This article also touches on hoarding copper, oil, etc. Nothing of genuine value is produced by this bizarre process. It's just wasting energy to take, not make, profits. Private sector efficiency atcha!

NYT: A Shuffle of Aluminum, but to Banks, Pure Gold
MOUNT CLEMENS, Mich. — Hundreds of millions of times a day, thirsty Americans open a can of soda, beer or juice. And every time they do it, they pay a fraction of a penny more because of a shrewd maneuver by Goldman Sachs and other financial players that ultimately costs consumers billions of dollars.

The story of how this works begins in 27 industrial warehouses in the Detroit area where a Goldman subsidiary stores customers’ aluminum. Each day, a fleet of trucks shuffles 1,500-pound bars of the metal among the warehouses. Two or three times a day, sometimes more, the drivers make the same circuits. They load in one warehouse. They unload in another. And then they do it again.

...

Metro International holds nearly 1.5 million tons of aluminum in its Detroit [Metro] facilities, but industry rules require that all that metal cannot simply sit in a warehouse forever. At least 3,000 tons of that metal must be moved out each day. But nearly all of the metal that Metro moves is not delivered to customers, according to the interviews. Instead, it is shuttled from one warehouse to another.

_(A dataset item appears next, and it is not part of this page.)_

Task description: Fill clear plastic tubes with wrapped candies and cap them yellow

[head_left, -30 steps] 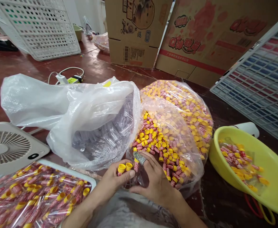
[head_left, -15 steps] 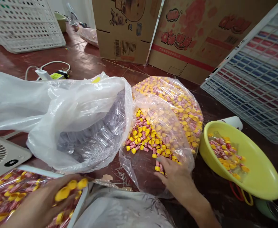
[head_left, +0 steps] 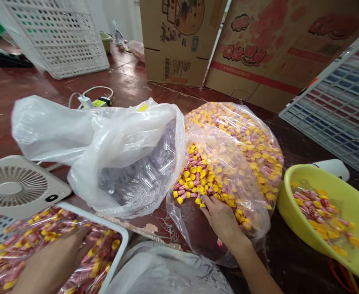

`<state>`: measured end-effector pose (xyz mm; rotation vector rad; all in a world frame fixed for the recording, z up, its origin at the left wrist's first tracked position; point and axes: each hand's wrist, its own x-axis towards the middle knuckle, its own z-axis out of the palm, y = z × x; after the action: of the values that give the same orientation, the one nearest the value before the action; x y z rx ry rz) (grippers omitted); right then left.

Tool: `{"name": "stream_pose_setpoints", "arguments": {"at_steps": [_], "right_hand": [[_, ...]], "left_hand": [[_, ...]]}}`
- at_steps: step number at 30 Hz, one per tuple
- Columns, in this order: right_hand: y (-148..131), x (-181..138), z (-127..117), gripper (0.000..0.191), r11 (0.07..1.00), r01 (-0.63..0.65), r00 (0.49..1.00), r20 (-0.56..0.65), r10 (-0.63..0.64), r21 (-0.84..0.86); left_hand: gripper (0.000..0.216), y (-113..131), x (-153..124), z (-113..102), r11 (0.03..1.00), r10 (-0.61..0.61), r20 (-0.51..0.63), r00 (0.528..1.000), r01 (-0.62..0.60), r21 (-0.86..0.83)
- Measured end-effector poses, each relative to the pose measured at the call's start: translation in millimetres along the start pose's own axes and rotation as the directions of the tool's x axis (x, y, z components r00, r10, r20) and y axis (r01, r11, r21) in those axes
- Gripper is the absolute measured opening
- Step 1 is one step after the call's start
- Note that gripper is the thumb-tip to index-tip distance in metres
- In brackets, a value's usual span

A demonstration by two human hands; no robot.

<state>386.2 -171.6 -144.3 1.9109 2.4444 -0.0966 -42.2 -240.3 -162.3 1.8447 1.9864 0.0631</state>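
head view: right hand among yellow caps, clear bag alongside.

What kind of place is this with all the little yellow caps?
Probably a small packing workshop. Clear plastic bags of yellow-capped red-patterned pieces lie on the dark red floor, printed brown cardboard cartons and white perforated plastic crates stand behind.

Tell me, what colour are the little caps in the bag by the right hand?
Yellow. The caps sit on red-and-white striped pieces, clearest in the head view.
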Motion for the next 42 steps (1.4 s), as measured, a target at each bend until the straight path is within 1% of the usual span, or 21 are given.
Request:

Because Metro International charges rent each day for the stored metal, the long queues caused by shifting aluminum among its facilities means larger profits for Goldman. And because storage cost is a major component of the “premium” added to the price of all aluminum sold on the spot market, the delays mean higher prices for nearly everyone, even though most of the metal never passes through one of Goldman’s warehouses.

...

Nick Madden, chief procurement officer for one of the nation’s largest aluminum purchasers, Novelis, said the situation illustrated the perils of allowing industries to regulate themselves.”...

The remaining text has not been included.